Enjoy By 12.21.12 IPA pours a light golden color with very little head. Streams of tiny bubbles burrow their way to the top of the glass, but the beer does not appear to be overly carbonated. I didn’t need to stick my nose in the glass to pick up this brew’s massive hop aroma, because seconds after pouring the smell seems to fill the room. I’m engulfed in hops.
Stone brewmaster Mitch Steele says that very few bittering hops were used in this beer. That’s a departure from the usual Stone IPAs. Instead, the beer is massively dry-hopped, and flavoring hops dominate the brew.

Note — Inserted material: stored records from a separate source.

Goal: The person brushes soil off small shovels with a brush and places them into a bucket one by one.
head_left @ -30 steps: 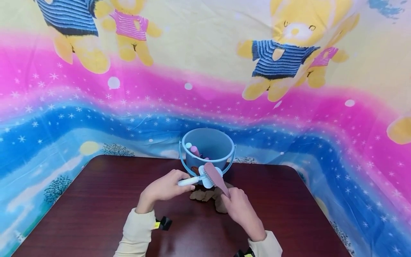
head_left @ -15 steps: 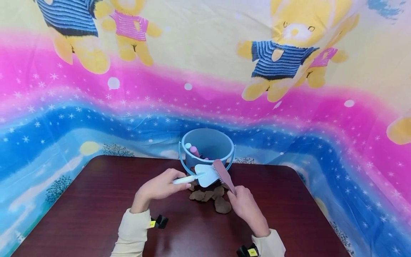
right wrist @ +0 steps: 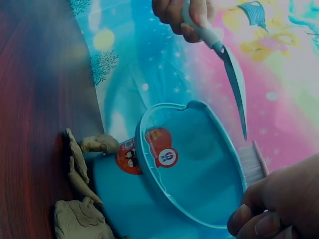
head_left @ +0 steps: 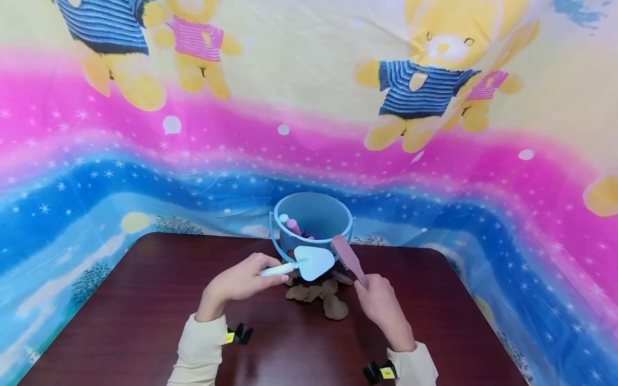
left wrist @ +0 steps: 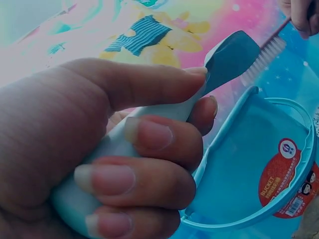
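Observation:
My left hand (head_left: 241,277) grips the pale handle of a small trowel (head_left: 315,262), with the fingers wrapped round it and the thumb along the top in the left wrist view. The light blue blade is held up in front of the bucket (head_left: 333,217). My right hand (head_left: 383,305) holds a pink brush (head_left: 350,256) by its handle. White bristles (right wrist: 251,164) face the trowel, close to the blade's tip. Below the tools, several flat brown clay-like pieces (head_left: 335,308) lie on the table at the bucket's foot.
The blue bucket has a raised-rim handle hanging at its front and a red label (right wrist: 160,149). Inside it stand a pink-ended stick (head_left: 292,225) and a light blue-ended one (head_left: 283,218). A bear-print cloth (head_left: 299,134) hangs behind the dark wooden table (head_left: 145,300).
The brush has moved right, from across the trowel blade to beyond its tip, along with my right hand. The trowel shifted slightly left at first, then stayed; its blade now shows broader.

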Demonstrator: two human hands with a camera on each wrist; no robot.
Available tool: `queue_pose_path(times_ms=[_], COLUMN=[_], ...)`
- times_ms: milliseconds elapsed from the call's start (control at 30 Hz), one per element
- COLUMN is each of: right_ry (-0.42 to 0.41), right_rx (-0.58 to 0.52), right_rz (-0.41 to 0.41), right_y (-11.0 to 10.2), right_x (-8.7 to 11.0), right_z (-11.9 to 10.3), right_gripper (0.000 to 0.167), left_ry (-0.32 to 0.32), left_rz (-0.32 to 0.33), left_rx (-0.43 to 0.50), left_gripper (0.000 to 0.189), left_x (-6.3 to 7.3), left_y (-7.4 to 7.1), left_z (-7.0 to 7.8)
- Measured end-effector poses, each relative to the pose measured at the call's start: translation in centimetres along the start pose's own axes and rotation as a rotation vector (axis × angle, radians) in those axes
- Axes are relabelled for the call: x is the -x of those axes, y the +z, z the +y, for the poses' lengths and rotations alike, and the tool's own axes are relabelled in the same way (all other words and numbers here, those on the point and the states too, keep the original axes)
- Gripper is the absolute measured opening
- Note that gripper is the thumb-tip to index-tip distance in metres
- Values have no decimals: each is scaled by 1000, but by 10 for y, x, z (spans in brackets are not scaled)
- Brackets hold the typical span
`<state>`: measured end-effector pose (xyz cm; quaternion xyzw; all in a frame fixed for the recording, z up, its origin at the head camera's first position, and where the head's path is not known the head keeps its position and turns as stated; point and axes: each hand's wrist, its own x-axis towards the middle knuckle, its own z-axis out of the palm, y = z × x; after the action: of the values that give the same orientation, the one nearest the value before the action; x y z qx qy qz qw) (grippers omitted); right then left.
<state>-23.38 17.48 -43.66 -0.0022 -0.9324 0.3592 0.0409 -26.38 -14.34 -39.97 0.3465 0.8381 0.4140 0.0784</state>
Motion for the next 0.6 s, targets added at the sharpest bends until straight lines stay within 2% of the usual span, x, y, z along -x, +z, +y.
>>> queue_pose_path(times_ms=[233,367,600], right_ry=[-27,-50,-158], right_rx=[-24,-31,-45], right_rz=[3,-29,-86], right_y=[-1,1,10], right_x=[4,11,23], right_z=[-9,-18,-36], right_gripper=[36,38,35], left_ry=[-9,-8,-4], left_rz=[2,1,12], left_rx=[0,-3,-26], left_gripper=[17,15,17], left_x=[-2,-4,-8], left_y=[2,6,10], left_z=[2,0,-1])
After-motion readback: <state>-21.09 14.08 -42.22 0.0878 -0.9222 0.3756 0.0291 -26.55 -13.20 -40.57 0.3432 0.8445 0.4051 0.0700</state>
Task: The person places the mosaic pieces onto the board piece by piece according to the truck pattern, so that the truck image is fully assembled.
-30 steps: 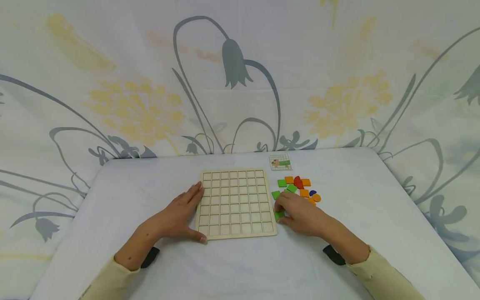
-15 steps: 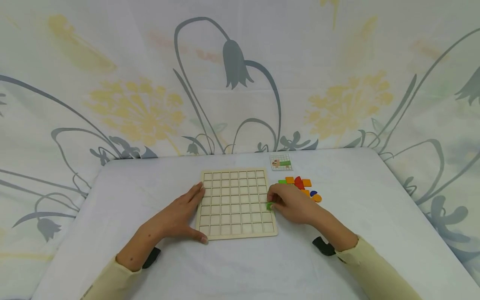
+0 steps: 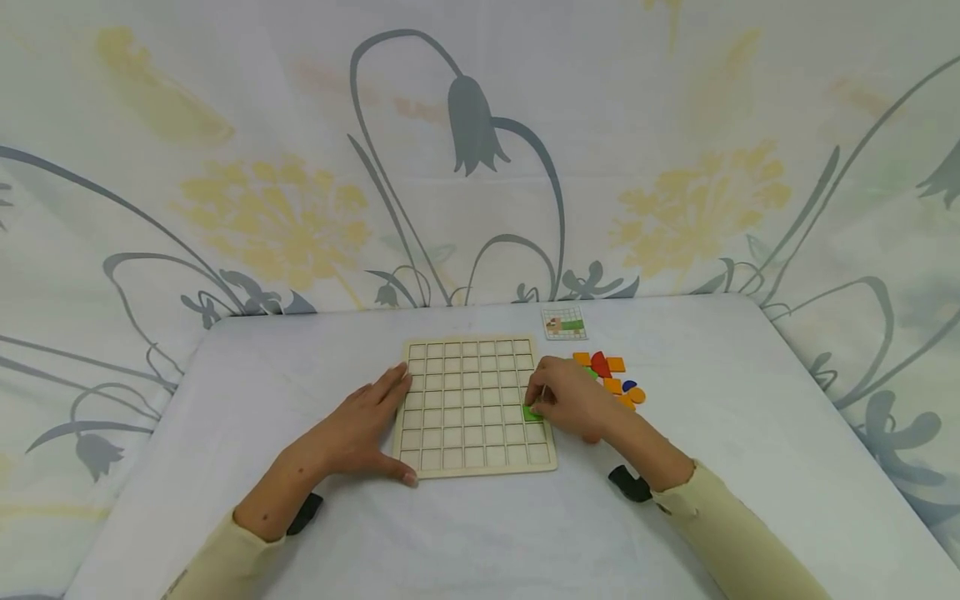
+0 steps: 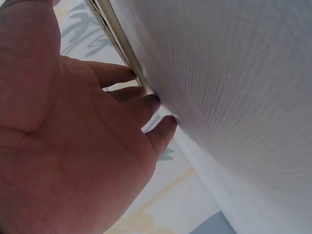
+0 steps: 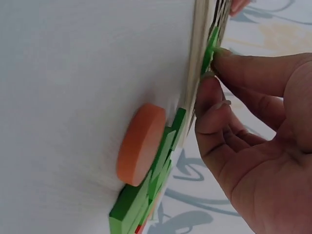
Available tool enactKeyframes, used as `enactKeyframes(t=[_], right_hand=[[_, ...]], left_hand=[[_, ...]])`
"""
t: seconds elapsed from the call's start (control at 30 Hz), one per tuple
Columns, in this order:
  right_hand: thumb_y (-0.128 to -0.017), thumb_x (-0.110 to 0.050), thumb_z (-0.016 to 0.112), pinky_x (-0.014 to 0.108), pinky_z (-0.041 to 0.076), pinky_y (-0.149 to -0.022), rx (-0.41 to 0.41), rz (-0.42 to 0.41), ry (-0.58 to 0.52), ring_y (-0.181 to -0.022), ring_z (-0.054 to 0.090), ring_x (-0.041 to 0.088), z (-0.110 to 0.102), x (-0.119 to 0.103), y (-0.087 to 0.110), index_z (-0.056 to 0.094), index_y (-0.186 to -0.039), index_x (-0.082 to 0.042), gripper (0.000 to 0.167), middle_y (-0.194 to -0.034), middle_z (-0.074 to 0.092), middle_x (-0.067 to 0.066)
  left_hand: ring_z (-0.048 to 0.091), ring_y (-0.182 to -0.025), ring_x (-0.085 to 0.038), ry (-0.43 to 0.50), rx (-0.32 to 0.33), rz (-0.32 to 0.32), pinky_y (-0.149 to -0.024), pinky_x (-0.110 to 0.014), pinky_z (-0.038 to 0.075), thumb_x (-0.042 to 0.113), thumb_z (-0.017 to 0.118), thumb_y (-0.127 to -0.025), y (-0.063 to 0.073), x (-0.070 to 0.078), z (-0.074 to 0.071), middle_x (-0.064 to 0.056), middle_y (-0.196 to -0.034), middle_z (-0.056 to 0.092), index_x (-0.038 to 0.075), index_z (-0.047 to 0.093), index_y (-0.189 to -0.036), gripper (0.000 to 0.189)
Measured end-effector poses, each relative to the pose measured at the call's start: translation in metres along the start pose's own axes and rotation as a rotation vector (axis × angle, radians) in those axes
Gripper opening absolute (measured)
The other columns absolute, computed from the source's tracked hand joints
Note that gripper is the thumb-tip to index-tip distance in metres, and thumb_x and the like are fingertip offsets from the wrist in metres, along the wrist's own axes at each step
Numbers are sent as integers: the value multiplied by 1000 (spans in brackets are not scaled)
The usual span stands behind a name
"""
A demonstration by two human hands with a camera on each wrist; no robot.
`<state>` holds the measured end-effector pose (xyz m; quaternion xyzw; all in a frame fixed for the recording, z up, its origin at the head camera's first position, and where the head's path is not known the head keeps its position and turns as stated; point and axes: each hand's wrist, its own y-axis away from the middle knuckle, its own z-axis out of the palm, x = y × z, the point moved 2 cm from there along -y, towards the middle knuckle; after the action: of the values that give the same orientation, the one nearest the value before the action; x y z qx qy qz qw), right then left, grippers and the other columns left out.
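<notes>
A wooden grid board [image 3: 472, 408] lies on the white-covered table. My left hand [image 3: 360, 429] rests along its left edge, fingers extended and thumb at the lower left corner; the left wrist view shows the fingertips [image 4: 151, 102] against the board's side. My right hand [image 3: 576, 400] pinches a green square tile [image 3: 532, 413] at a cell of the rightmost column. In the right wrist view this green tile [image 5: 209, 54] stands slightly tilted between thumb and finger, at the board's surface. More green tiles [image 5: 129, 207] lie beside the board, mostly hidden under my right hand in the head view.
Right of the board lie several orange square tiles [image 3: 616, 365], a red piece [image 3: 600, 365], a blue half-round [image 3: 629, 386] and an orange disc [image 3: 636, 395]. An orange-brown rounded piece [image 5: 139, 146] sits near the green tiles. A picture card [image 3: 565, 323] lies behind them.
My right hand has picked a green square tile off the table and carried it left and slightly up onto the board's rightmost column. My left hand has stayed at the board's edge.
</notes>
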<state>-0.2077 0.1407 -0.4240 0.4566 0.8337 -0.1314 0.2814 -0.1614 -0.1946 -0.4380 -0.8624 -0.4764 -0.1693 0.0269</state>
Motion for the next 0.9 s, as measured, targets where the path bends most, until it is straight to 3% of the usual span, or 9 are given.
enactKeyframes(t=[0.23,0.4,0.77,0.9], right_hand=[[-98,-1,73,30,52,-76,63,15,37,-83,58,14,-10,11,1,79,-98,-11,12,-94,65,-3],[-95,-1,76,32,53,-75,108,-23,92,-82,61,15,-21,28,3,79,-103,-6,10,-97,70,1],[-88,-6,85,39,52,-85,53,-34,90,-92,61,20,-26,38,6,76,-101,-7,15,-102,64,2],[-91,-3,82,38,52,-81,47,-8,24,-87,60,18,-26,37,5,69,-98,-8,15,-96,65,1]], left_hand=[[23,-160,-41,6,0,-6,-124,-62,29,72,90,-69,-1,0,0,-24,-175,13,-7,22,-166,142],[22,-160,-40,13,-4,-10,-124,-62,28,72,89,-69,-1,0,0,-24,-175,13,-6,21,-166,142],[22,-161,-40,25,-6,-17,-125,-62,27,69,91,-68,-1,-1,1,-23,-176,12,-6,20,-166,143],[21,-161,-40,28,-8,-15,-125,-61,27,69,91,-69,-1,-1,1,-23,-176,11,-6,20,-166,142]])
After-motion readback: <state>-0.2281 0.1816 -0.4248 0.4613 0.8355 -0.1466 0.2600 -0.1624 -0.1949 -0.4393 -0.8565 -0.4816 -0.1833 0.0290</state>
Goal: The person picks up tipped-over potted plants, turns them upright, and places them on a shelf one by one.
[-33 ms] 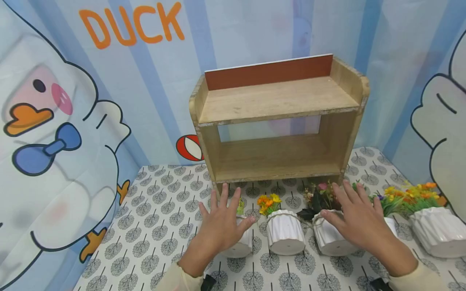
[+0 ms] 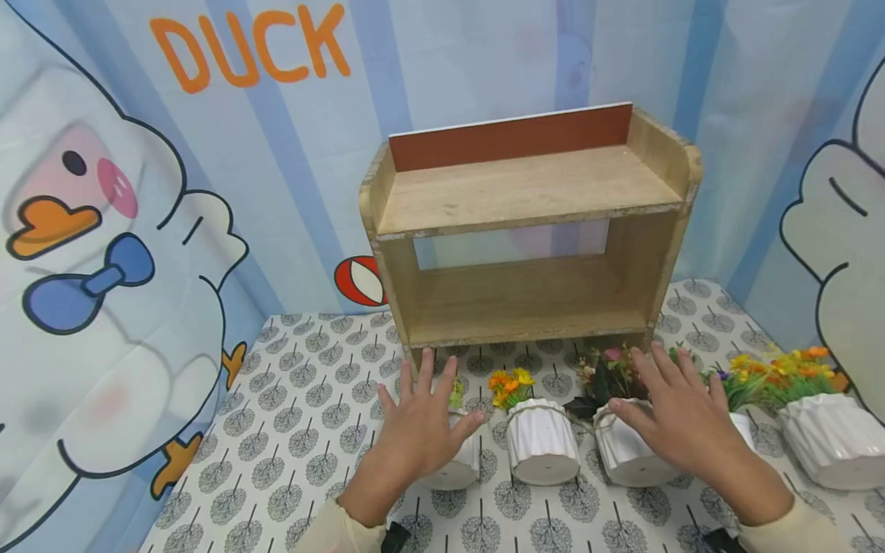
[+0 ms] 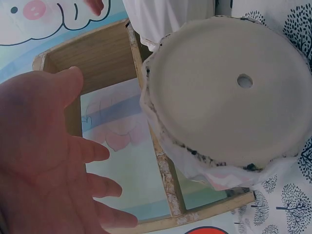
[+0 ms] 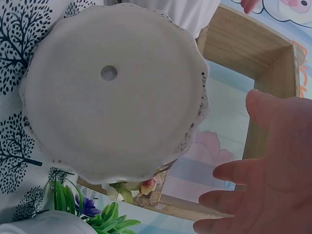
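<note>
The left hand [image 2: 419, 434] and right hand [image 2: 681, 418], fingers [image 2: 426, 375] spread apart, hover by fluted white pots [image 2: 542, 430] lying, round bases [image 2: 546, 469] showing, on the tree-print cloth surface [image 2: 311, 415] before a chipped-edged wooden shelf [image 2: 532, 188].

Perhaps a booth: duck-print curtains [image 2: 297, 177]
</note>
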A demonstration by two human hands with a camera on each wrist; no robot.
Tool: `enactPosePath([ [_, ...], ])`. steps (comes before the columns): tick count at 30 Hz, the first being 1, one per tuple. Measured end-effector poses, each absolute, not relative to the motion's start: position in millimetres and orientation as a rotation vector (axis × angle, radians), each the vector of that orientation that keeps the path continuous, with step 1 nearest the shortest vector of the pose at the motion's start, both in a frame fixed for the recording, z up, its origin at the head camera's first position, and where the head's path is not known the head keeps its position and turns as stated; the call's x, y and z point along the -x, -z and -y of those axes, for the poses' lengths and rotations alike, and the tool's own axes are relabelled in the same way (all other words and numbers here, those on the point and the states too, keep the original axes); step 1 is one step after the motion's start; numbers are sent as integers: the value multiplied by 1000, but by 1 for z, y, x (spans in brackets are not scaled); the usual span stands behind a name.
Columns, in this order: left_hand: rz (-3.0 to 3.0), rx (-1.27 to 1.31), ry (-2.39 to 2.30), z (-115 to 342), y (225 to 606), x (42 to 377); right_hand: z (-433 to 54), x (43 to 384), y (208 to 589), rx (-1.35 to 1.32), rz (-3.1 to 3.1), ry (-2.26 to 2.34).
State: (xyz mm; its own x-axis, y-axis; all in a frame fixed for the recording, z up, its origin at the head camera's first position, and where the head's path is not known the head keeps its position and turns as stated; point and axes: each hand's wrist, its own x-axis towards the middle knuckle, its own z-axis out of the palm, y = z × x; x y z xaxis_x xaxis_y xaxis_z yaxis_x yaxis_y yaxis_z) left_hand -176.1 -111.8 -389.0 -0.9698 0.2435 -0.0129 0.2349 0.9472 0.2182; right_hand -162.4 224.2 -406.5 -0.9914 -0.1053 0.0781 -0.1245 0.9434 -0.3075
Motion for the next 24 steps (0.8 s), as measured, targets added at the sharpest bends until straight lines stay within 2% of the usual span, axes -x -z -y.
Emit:
enactPosePath([
  [24, -3077, -336, -462, 116, 376, 178, -235, 161, 404, -130, 3050, -481],
])
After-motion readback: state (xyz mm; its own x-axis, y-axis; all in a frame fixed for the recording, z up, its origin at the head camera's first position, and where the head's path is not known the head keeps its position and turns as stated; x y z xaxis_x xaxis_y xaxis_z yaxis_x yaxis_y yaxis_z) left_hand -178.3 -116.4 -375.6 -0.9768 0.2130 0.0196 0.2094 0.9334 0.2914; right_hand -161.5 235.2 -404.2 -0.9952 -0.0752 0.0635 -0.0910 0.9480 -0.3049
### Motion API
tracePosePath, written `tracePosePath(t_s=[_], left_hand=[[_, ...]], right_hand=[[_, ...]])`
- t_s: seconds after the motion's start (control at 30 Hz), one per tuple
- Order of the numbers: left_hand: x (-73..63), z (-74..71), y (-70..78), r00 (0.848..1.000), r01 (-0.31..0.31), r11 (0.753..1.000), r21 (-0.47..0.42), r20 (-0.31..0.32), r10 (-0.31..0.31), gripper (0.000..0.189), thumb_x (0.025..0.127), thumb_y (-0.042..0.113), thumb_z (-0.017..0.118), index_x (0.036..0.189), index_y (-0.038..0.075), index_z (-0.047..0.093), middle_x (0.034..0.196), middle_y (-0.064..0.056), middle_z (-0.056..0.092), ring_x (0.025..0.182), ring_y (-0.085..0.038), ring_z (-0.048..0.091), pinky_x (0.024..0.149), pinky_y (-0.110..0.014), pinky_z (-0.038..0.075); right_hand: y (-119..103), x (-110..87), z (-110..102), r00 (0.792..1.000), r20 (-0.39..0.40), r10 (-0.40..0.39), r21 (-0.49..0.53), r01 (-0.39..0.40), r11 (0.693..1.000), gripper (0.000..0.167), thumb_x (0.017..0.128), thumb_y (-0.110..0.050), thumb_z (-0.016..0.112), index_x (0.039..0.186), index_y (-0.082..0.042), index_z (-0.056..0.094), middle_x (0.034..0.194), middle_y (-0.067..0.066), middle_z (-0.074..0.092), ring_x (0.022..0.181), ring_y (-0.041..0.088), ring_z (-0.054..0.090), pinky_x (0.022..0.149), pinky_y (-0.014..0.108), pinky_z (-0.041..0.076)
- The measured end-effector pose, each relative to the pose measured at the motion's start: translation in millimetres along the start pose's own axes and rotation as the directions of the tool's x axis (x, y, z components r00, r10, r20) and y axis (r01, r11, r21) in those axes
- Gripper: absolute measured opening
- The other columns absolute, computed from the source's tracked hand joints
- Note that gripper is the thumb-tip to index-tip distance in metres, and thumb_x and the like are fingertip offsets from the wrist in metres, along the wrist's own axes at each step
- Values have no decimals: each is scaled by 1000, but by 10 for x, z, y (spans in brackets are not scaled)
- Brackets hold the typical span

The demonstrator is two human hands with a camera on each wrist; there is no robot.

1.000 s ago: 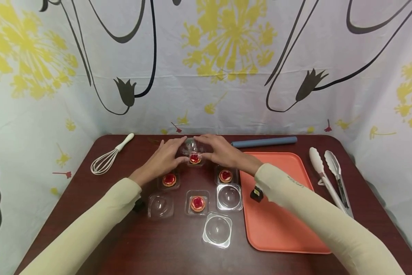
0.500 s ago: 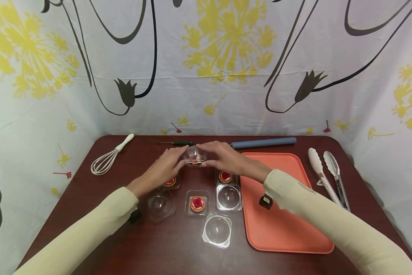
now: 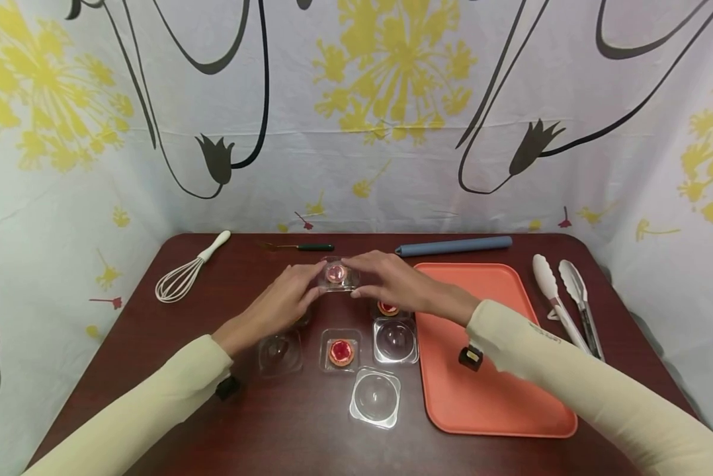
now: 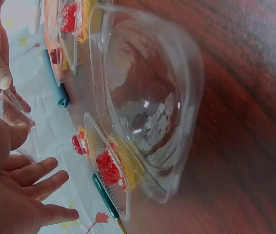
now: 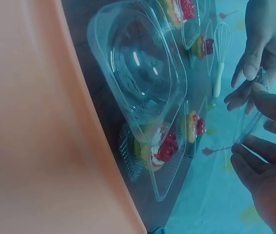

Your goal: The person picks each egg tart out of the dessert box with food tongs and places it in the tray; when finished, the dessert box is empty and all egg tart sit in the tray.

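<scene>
Lid [image 4: 33,139] is up in the air between both hands, clear plastic, raised over the far tart [image 5: 195,127]. Left hand [image 3: 282,297] pinches one edge, thumb against the other fingers, a few fingers straight and off the plastic; right hand [image 3: 395,281] pinches the opposite edge, thumb and curled fingertips. Neither is released.

We judge the step as seating this lid on the far tart's base [image 5: 204,106]. To do it well, we'd keep both edges level, match the corners to the base first, and come straight down so the dome doesn't touch the red topping. Then light, even pressing round the rim; thin plastic probably flexes and pops back if we push only one side. Fingertips should stay outside the rim so nothing gets trapped.

Positions, head view: lid sits at 2 o'clock from left hand, 9 o'clock from right hand. Far tart shows through it, so alignment looks close; wrist views show a gap, lid and base apart. From that tart, near tart [image 3: 341,352] is at 6 o'clock, right tart [image 3: 387,309] at 4, left tart [image 4: 109,168] near 7, mostly covered by our hand. Orange tray [image 3: 499,370] at 4 o'clock, farther out.
</scene>
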State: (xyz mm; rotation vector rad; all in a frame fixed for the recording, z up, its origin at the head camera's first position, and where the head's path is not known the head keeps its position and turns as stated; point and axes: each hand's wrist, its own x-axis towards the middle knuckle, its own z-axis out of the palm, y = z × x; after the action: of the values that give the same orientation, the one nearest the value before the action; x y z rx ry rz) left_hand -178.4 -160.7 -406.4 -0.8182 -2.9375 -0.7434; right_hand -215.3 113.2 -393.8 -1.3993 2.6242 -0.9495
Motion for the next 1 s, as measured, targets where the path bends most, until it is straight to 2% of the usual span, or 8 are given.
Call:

Here’s the complete hops bill: Calypso during the mash; Super Galena hop extract for bittering; Simcoe, Delta, Target, and Amarillo for flavor; Motueka, Citra, and Cascade for aroma; Nelson Sauvin and Galaxy for dry hopping.
Wonderful notes of grapefruit, lemon, pine, orange, and fresh-cut grass waft up from the glass. This is my favorite beer smell, and I’d be hard-pressed to recall more than five or six beers that have produced it this well. I could sit here and smell this beer all day.
Fresh fruit smells lead directly to fresh taste. The stats are massive: 9.4 percent ABV and 88 IBUs, but the lack of bittering hops is evident and makes for a very drinkable product. This beer goes down smooth, and the aftertaste fails to produce even the slightest pucker.
I can’t help but compare this beer to the Alchemist’s Heady Topper and to Double Galaxy, Society and Solitude No. 4, and some of my favorite IPAs from Hill Farmstead. The entire business model of those two brewers is based around serving their beer devastatingly fresh and close to the source. With this beer Stone is, however briefly, emulating that model, and with great success. I wish they made more of this, but the troubling logistics of shipping fresh beer all over the country are obvious. Unless you print “enjoy by” in big, bold letters on the bottle, beer is likely to sit on shelves for too long and lose its freshness. If you’ve ever had a bad IPA, one that’s gone malty and stale, you know just what happens.
As you might expected, Enjoy By 12.21.12 IPA has flown off the shelves. But that doesn’t mean you can’t get your hands on some. Poe’s Tip Tap Room and its sister restaurant The Rattlesnake are tapping this beer Thursday night. Several other area bars have done the same. And you just might find 22-ounce bottles on some store shelves if you keep digging.